In Vitro and In Vivo Evaluation of Ultrasound-Triggered Release From Novel Spinal Device.

OBJECTIVES: Bacterial infection following spinal fusion is a major clinical concern with up to 20% incidence. An ultrasound-triggered bulk-release system to combat postsurgical bacterial survival was designed and evaluated. METHODS: Polylactic acid (PLA) clips were loaded with vancomycin (VAN) and microbubbles (Sonazoid, GE HealthCare) in vitro. Stability was determined over 14 days. VAN-loaded clips were submerged in water and insonated using a Logiq E10 scanner (GE HealthCare) with a curvilinear C6 probe. Doppler-induced VAN release was quantified using spectrophotometry. For in vivo testing, clips were loaded with methylene blue (MeB) solution and Sonazoid. These clips were implanted into a rabbit along the spine at L2 and L5, as well as a pig at L1 and L3, then insonated in Doppler mode using the C6 probe.

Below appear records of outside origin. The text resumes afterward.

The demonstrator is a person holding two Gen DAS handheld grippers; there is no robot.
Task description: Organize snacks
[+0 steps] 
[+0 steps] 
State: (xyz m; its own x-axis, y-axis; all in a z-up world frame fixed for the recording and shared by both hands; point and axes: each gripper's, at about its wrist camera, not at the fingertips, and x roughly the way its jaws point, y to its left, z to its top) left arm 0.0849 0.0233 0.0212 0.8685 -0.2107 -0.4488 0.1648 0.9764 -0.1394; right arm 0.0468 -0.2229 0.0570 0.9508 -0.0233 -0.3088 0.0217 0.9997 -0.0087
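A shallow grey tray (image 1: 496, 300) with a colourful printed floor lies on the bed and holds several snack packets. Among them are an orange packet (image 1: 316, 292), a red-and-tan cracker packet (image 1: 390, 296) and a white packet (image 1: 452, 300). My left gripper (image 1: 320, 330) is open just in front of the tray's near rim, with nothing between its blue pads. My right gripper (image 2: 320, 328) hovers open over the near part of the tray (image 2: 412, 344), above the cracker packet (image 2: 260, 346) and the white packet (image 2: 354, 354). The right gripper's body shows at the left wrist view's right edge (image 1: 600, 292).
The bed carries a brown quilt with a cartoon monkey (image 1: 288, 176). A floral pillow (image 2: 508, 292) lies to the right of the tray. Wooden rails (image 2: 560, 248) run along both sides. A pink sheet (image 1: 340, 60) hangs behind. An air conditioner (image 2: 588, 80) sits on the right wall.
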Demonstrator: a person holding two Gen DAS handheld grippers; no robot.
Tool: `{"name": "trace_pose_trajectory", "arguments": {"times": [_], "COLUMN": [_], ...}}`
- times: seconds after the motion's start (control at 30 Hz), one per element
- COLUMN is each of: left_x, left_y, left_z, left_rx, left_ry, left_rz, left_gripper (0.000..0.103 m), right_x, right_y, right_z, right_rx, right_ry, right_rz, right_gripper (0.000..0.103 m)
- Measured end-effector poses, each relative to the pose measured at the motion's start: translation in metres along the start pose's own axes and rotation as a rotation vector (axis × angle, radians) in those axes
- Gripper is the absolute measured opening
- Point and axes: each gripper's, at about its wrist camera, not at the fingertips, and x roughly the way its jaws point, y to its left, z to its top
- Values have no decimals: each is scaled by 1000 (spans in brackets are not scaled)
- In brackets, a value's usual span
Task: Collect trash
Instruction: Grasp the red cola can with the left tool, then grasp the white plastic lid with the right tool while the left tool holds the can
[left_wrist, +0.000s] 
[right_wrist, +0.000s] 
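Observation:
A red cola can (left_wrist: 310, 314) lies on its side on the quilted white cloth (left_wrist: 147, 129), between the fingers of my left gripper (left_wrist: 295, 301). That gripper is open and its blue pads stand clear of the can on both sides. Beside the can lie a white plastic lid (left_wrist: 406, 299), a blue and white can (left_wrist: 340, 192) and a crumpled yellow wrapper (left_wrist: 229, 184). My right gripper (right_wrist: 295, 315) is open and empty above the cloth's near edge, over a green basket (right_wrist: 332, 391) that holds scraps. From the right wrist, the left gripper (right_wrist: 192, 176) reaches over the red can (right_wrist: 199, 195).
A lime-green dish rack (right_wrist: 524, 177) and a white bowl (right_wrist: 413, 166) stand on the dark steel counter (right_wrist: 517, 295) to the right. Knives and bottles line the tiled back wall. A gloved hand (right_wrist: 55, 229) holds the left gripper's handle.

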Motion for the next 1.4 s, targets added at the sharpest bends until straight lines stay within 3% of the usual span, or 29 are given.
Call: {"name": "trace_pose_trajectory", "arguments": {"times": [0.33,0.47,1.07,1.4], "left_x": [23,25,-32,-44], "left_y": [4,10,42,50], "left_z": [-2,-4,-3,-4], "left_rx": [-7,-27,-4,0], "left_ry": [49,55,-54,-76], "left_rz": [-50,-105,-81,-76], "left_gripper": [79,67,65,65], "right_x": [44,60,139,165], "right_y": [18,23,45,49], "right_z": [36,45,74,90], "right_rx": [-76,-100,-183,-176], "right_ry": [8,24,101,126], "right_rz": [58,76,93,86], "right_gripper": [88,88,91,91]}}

RESULTS: Sonazoid microbubbles were better preserved when incubated in VAN compared with distilled water at 4°C, 25°C, and 37°C incubation temperatures (P = .0131). Contrast enhancement was observed from both solutions when incubated at 4°C storage conditions. Insonated clips achieved average cumulative VAN release of 101.8 ± 2.8% (81.4 ± 2.8 mg) after 72 hours. Uninsonated clips had only 0.3 ± 0.1% (0.3 ± 0.1 mg) average cumulative VAN release (P < .0001). Clips retrieved from the rabbit did not rupture with insonation nor produce MeB staining of surrounding tissues. In the pig, the PLA film was visibly ruptured and MeB tissue was observed following insonation, whereas the uninsonated clip was intact. CONCLUSION: These results demonstrate ultrasound-triggered release of an encapsulated prophylactic solution and provide an important proof-of-concept for continuing large animal evaluations for translational merit.

Microbubble cavitation restores Staphylococcus aureus antibiotic susceptibility in vitro and in a septic arthritis model.

Treatment failure in joint infections is associated with fibrinous, antibiotic-resistant, floating and tissue-associated Staphylococcus aureus aggregates formed in synovial fluid (SynF). We explore whether antibiotic activity could be increased against Staphylococcus aureus aggregates using ultrasound-triggered microbubble destruction (UTMD), in vitro and in a porcine model of septic arthritis. In vitro, when bacterially laden SynF is diluted, akin to the dilution achieved clinically with lavage and local injection of antibiotics, amikacin and ultrasound application result in increased bacterial metabolism, aggregate permeabilization, and a 4-5 log decrease in colony forming units, independent of microbubble destruction. Without SynF dilution, amikacin + UTMD does not increase antibiotic activity. Importantly, in the porcine model of septic arthritis, no bacteria are recovered from the SynF after treatment with amikacin and UTMD-ultrasound without UTMD is insufficient. Our data suggest that UTMD + antibiotics may serve as an important adjunct for the treatment of septic arthritis.